The complaints, used by the Constitutional Council, were based on two arguments: that the use of violence in nine departments in the north prevented people from voting, and that tally sheets there lacked the signature of the presidential camp’s representatives.

On the first issue, Mr. Choi stressed that a voter participation as high as 81 per cent could not possibly mean that there was sufficient violence to prevent people from voting, while reports on violence collected by the UN mission in Côte d’Ivoire (UNOCI) shows that there were fewer violent acts in the north than in the west.

On the second issue, he said he reviewed all tally sheets in the concerned departments and eliminated all those which lacked the signature of Mr. Gbagbo’s representatives. “The upshot was that, even such an exercise did not alter in any significant way the outcome of the second round,” he added. “On this basis, I remain absolutely certain that I have found the truth concerning the will of the Ivorian people as expressed on 28 November.”

Mr. Choi said he used three methods “to arrive at the absolute conviction regarding the winner.” First he deployed 721 UNOCI members throughout the country to find voting trends as early as possible. Secondly, he collected results from the 19 regional local electoral commissions, and these further confirmed the trends that it was almost certain who had won and who had lost.

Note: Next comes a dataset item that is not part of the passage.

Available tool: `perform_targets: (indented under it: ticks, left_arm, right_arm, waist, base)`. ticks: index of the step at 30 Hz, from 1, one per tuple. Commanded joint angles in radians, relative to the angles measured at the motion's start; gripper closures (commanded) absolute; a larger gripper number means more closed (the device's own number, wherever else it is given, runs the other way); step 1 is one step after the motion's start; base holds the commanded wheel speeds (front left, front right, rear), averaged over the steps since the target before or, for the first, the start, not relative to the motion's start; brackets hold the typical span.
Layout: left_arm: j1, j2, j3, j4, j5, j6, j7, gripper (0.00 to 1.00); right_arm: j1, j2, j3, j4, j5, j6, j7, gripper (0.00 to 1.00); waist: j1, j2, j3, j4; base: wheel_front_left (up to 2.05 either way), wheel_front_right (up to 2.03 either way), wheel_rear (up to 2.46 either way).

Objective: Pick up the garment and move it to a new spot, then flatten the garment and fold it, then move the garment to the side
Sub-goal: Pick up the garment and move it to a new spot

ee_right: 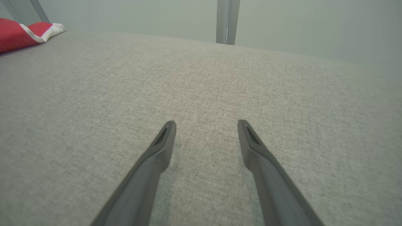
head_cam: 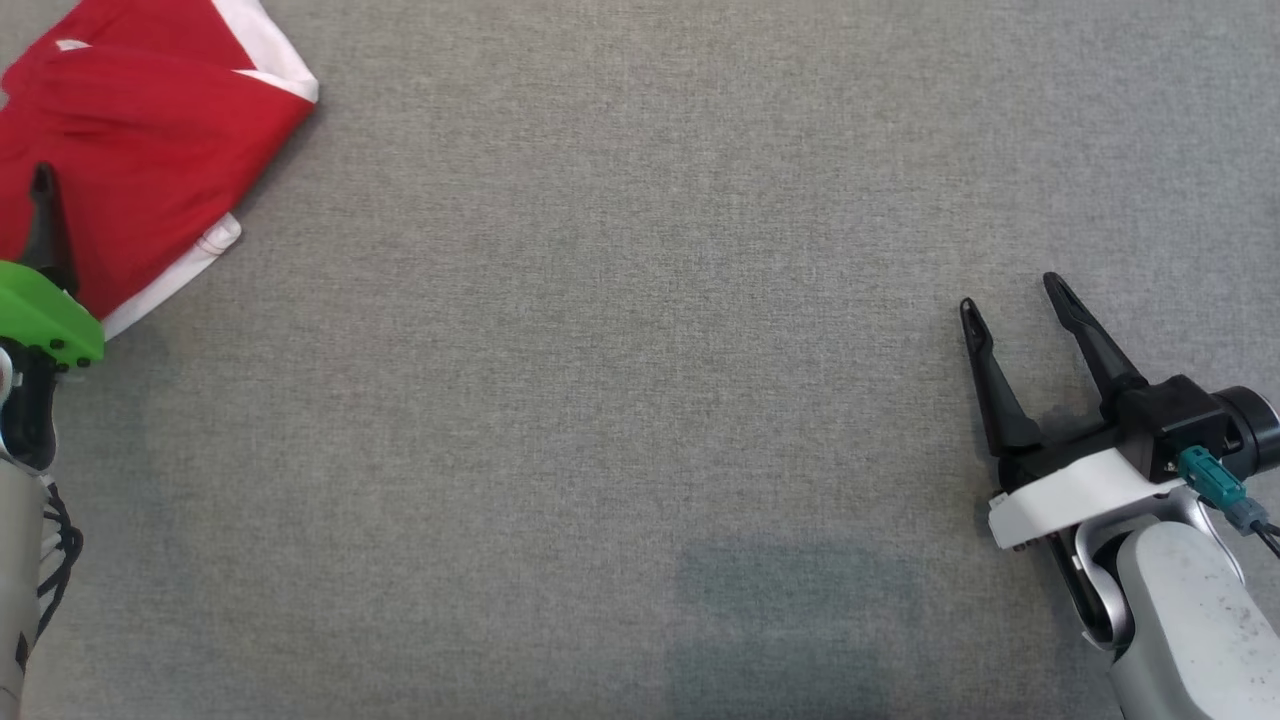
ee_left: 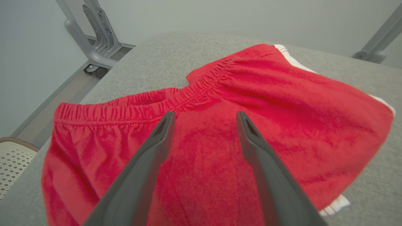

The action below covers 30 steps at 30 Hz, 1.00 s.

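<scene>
The left gripper (ee_left: 204, 116) filled the foreground of its own wrist view, its two dark fingers (ee_left: 147, 163) spread wide with nothing between them. Both pointed over the red shorts (ee_left: 282, 103), toward the gathered waistband (ee_left: 201, 86). Whether the tips touched the cloth could not be told. In the head view one of those fingers rose from a green wrist part (head_cam: 45, 315) across the lower edge of the shorts.

The shorts lay crumpled at the far left corner of the grey table (head_cam: 640, 400), partly doubled over, with white trim (head_cam: 275, 65) showing along the side and hem. One end reached close to the table's edge, beyond which stood a grey metal frame (ee_left: 91, 40) and a pale perforated seat (ee_left: 12, 157).

The right gripper (head_cam: 1010, 293) hung well apart from the shorts, at the table's right side. Its fingers were spread just as wide, holding nothing, with bare grey cloth beneath and ahead of them. In its wrist view the shorts showed as a red fold with a white border at the far upper left.
</scene>
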Motion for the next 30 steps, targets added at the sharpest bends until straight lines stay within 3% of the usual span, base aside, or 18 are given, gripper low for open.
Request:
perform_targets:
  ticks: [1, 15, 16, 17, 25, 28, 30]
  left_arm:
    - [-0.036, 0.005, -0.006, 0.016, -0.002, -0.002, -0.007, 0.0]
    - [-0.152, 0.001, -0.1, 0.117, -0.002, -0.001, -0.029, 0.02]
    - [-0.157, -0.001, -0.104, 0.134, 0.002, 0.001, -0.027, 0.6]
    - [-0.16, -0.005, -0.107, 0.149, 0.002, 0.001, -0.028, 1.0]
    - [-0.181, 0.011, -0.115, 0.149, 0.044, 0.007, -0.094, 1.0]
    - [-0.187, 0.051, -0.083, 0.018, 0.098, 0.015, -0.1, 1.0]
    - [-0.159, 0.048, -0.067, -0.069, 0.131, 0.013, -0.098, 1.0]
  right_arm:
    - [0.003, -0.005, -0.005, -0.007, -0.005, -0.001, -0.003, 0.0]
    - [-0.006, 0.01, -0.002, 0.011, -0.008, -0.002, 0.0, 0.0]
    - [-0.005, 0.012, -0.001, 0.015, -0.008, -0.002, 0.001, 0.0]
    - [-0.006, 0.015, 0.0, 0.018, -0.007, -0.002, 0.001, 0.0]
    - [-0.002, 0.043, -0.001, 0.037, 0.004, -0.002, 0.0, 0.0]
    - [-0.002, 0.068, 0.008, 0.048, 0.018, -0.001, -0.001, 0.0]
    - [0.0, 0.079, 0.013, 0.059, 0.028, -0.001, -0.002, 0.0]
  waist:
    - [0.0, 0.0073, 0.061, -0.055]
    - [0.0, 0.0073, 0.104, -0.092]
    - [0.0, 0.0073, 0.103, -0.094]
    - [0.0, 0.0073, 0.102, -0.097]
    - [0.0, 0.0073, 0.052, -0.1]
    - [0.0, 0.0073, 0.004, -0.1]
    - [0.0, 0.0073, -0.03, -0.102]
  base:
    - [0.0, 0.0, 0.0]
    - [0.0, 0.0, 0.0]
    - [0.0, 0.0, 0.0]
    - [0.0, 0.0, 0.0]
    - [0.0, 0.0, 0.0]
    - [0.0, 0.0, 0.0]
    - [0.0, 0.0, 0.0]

Finally, UNOCI examined all 20,000 tally sheets to see if there was a trace of fraud or manipulation, especially if they had been signed. A certain number had to be discarded but these were not concentrated in some particular regions but were spread randomly.

Mr. Choi vouchsafed his and UNOCI’s impartiality in the elections. “Impartiality is so central that, if one does not believe in my impartiality, it would not be possible to believe in the truth that I am going to tell,” he said.

“I have been cited alternatively by the Government and the opposition camps as taking sides with the other party whenever UNOCI refused to side with it. I say with conviction that UNOCI has remained impartial. I present this as the evidence that I have succeeded in safeguarding my impartiality, the strength upon which I today lay the unequivocal result of the second round.”

UNOCI, with a current strength of over 9,000 uniformed personnel, has been supporting reunification efforts, of which November’s vote, and the first round held in October following five years of delays, was a principal step.